As President-elect Joe Biden was making his first transition moves, Minnesota's Medical Alley trade group wrote him a letter.
Minnesota companies reach out to Biden transition team to help with pandemic
"Today, I offer to you the talent, insights, and expertise of Minnesota's Medical Alley community," CEO Shaye Mandle wrote in the Nov. 16 letter. "We look forward to the opportunity to assist you and your administration in tackling the COVID-19 pandemic."
The move continues unprecedented actions taken by dozens of Minnesota companies since the coronavirus hit the U.S. And in Mandle's mind, the offer of help was necessary.
The Medical Alley Association, a trade group representing hundreds of companies in Minnesota's powerful, broad-based medical technology sector, had knowledge and leadership to offer in the war against COVID-19. "We have not done this in the past," Mandle said. "But we are going to do this going forward."
Medtronic CEO Geoff Martha said his company's government affairs office also has reached out to the Biden transition team. Medtronic, he said, has stayed in "constant touch" with the Trump administration since the pandemic hit the U.S. The company shared its methods for allocating products to serve as a model for distributing products in the public health crisis.
"We worked with competitors on new products," Martha added. "We entered into all kinds of partnerships. We really worked with hospitals."
Medtronic also upped production of ventilators for critically ill patients and made public some proprietary technology to allow erstwhile competitors to do the same.
Because of the work already done by Minnesota companies, Mandle wanted to make sure the Biden administration knew about the advances.
"We wanted to remind them that we have some of the best institutions in the nation," he said.
Across the med tech spectrum, Minnesotans offered help to politicians and policymakers responsible for addressing the pandemic. Nonin made and distributed more of its pulse oximeters. Abbott, which owns St.
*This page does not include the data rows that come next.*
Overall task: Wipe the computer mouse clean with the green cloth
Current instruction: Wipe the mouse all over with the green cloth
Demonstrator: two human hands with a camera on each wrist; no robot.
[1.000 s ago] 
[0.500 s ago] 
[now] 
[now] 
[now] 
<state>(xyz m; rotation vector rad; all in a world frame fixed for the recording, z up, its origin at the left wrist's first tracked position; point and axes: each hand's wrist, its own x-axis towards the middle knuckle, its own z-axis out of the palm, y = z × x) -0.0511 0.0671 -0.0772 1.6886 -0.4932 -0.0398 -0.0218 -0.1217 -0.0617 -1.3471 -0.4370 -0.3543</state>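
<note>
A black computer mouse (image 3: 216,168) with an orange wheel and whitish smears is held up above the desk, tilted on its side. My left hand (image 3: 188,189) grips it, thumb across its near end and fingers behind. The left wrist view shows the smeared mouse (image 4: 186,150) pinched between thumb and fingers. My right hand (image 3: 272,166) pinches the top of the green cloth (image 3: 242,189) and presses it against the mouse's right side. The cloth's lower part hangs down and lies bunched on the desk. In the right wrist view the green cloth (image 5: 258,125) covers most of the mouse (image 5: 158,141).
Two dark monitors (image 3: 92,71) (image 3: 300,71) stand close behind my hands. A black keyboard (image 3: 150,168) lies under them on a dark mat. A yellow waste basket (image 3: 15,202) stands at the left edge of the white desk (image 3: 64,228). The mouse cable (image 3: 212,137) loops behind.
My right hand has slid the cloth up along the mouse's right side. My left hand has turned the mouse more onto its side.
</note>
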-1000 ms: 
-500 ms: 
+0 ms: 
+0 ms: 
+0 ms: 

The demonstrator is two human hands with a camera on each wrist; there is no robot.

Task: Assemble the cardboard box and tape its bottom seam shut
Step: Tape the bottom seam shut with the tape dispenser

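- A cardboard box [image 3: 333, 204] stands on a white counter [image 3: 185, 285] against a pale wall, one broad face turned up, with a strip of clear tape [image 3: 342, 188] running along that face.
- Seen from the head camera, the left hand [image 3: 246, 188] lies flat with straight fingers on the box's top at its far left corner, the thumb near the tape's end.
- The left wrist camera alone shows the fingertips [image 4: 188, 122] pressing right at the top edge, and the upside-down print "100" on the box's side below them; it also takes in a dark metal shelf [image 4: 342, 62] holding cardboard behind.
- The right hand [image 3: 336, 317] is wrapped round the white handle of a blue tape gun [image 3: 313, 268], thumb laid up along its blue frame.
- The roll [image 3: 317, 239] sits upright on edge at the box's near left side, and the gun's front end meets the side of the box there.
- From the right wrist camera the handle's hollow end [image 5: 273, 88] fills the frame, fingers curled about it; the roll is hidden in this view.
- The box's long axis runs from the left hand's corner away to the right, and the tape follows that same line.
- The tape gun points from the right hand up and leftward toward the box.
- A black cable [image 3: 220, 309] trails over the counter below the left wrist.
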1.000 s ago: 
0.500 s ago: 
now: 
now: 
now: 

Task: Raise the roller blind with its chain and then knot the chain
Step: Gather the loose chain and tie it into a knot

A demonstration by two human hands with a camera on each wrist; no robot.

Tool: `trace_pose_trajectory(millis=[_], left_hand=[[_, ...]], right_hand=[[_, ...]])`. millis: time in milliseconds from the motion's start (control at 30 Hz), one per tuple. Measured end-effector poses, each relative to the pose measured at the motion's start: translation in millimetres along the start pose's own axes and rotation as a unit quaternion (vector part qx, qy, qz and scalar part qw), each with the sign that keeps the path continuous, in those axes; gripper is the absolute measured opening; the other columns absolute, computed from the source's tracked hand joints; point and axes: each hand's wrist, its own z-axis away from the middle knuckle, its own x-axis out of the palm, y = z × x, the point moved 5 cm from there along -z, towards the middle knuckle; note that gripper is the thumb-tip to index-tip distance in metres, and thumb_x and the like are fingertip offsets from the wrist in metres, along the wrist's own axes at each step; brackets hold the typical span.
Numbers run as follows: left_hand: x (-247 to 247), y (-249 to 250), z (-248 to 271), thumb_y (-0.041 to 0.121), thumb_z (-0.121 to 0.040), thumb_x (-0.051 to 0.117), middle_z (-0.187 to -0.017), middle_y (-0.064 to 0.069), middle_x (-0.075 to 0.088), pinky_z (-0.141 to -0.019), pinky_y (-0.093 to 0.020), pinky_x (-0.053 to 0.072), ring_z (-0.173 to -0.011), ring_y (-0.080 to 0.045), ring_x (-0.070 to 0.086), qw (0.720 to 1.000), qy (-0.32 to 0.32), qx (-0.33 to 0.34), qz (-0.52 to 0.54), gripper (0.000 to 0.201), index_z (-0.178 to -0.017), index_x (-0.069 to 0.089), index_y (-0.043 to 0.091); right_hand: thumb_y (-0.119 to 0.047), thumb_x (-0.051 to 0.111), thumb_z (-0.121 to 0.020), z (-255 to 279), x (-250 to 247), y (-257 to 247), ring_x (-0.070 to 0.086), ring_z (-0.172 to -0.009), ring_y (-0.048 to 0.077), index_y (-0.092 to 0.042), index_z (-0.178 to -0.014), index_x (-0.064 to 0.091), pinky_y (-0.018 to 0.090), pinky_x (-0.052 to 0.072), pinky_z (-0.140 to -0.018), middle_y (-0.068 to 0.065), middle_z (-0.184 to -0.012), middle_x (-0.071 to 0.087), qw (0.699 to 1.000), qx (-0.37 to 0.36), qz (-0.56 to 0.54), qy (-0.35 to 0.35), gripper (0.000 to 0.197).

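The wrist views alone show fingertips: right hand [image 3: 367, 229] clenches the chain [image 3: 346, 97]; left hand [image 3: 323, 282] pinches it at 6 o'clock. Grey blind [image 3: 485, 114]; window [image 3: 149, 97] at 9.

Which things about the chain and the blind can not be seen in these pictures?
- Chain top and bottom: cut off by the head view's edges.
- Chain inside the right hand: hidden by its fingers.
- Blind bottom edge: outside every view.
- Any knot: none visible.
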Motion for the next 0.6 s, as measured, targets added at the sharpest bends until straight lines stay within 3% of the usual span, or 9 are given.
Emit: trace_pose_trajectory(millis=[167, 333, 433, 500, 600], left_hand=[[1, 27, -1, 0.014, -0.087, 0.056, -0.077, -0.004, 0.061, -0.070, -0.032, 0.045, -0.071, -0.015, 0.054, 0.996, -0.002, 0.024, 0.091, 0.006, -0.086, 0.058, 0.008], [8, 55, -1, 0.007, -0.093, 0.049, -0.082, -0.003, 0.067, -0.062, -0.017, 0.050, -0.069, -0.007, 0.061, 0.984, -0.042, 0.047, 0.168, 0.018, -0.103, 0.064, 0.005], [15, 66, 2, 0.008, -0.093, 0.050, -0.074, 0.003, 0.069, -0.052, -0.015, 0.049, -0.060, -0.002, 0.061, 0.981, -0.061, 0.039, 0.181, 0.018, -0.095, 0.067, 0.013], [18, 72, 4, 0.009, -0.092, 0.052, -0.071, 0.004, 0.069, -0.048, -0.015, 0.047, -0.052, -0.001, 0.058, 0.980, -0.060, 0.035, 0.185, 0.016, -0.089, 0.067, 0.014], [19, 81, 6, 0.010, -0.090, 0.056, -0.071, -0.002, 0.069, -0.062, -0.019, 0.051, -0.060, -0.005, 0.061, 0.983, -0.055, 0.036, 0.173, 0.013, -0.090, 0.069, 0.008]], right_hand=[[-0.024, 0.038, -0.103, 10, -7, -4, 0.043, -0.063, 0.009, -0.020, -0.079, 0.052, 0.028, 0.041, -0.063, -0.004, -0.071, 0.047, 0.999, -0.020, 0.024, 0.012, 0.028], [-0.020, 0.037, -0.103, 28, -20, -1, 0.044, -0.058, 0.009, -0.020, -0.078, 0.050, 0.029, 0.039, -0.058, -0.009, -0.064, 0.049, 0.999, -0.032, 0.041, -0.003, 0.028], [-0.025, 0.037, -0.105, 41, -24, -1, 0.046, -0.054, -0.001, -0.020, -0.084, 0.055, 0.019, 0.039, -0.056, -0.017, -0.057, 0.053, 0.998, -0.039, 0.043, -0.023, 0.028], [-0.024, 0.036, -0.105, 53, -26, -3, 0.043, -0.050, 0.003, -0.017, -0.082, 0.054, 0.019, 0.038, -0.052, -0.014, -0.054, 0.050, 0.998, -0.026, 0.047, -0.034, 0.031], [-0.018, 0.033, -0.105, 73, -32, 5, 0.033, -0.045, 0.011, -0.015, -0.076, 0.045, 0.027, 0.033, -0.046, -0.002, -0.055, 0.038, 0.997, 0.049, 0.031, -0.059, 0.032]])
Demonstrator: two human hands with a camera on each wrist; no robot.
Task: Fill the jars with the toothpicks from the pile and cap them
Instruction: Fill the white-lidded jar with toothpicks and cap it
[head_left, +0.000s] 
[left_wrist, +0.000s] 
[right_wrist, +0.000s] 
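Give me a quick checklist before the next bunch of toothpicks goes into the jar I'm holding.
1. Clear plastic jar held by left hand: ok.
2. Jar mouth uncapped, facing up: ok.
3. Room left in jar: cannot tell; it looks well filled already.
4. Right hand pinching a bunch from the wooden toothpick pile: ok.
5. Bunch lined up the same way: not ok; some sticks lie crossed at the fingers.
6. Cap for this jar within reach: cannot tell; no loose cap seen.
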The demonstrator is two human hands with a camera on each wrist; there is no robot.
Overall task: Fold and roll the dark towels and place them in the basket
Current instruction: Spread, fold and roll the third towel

Jude Medical, worked on testing for the virus.
Boston Scientific, one of the state's larger employers, partnered with the University of Minnesota on ventilator innovations and donated a million face shields to protect health care workers.
Hillrom, which bases its respiratory health business in St. Paul, contributed noninvasive ventilators to the federal Strategic National Stockpile as well as to the state of New York, company vice president Howard Karesh said.
It also received an emergency use authorization to modify one of its respiratory devices with a filter to protect caregivers.
3M boosted production of N95 face masks in the U.S. and worked with law enforcement to help catch instances of fraud or price gouging.
The company also partnered with Ford to help that company produce respirators and worked with Nissha Medical Technologies to develop a face shield with anti-fog capabilities, spokesman Tim Post said.
Besides contributing valuable research and registering participants in a vaccine clinical trial, Mayo Clinic has been remotely monitoring patients with mild to moderate COVID-19 symptoms and other advances in treatments.
"Mayo Clinic's COVID-19 Task Force involves 18 different work streams, each with numerous projects underway," Dr. Andrew Badley, the task force's chairman, said in a statement. Besides interventions and treatment advances, "we currently have 400 active research protocols on COVID-19 at Mayo Clinic."